::: Source data :::

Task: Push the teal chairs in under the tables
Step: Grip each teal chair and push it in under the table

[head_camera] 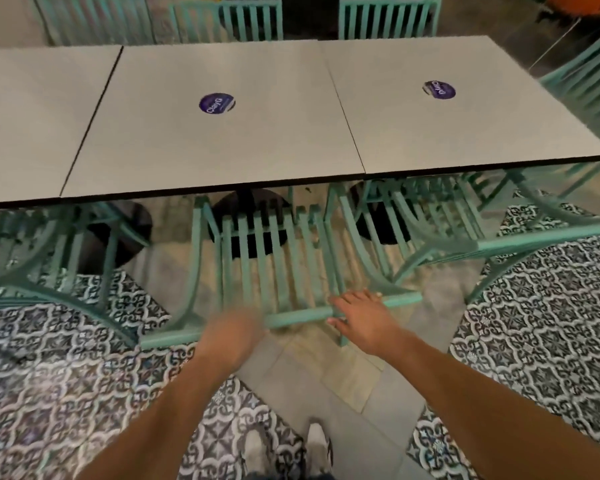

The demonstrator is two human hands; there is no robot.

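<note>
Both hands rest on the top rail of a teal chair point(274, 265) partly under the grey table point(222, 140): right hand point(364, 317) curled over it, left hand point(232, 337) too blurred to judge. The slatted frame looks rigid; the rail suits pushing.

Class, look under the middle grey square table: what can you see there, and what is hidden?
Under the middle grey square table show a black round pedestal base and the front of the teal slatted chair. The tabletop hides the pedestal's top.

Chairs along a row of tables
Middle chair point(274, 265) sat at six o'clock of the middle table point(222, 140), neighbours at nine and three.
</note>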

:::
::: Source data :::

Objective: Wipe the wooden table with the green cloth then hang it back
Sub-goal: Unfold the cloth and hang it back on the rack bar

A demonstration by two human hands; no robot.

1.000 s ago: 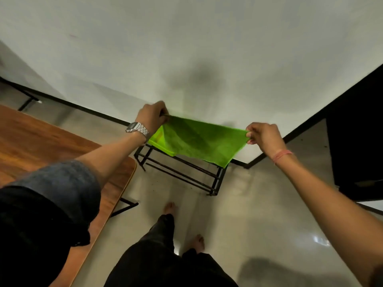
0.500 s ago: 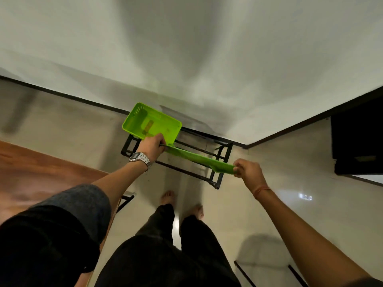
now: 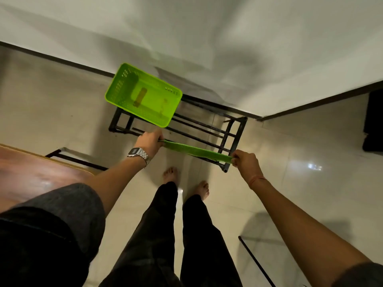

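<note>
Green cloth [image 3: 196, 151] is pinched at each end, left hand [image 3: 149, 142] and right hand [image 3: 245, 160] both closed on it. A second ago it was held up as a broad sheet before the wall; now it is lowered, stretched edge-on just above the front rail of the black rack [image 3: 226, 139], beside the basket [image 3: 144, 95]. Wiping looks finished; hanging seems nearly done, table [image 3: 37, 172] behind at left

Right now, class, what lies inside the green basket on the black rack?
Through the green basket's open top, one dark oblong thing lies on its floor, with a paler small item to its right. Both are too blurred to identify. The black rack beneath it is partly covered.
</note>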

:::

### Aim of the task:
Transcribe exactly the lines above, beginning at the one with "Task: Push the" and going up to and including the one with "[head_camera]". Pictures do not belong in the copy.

### Output of the exercise:
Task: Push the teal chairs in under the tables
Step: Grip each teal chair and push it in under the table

[head_camera] 

Nothing more is required for this exercise.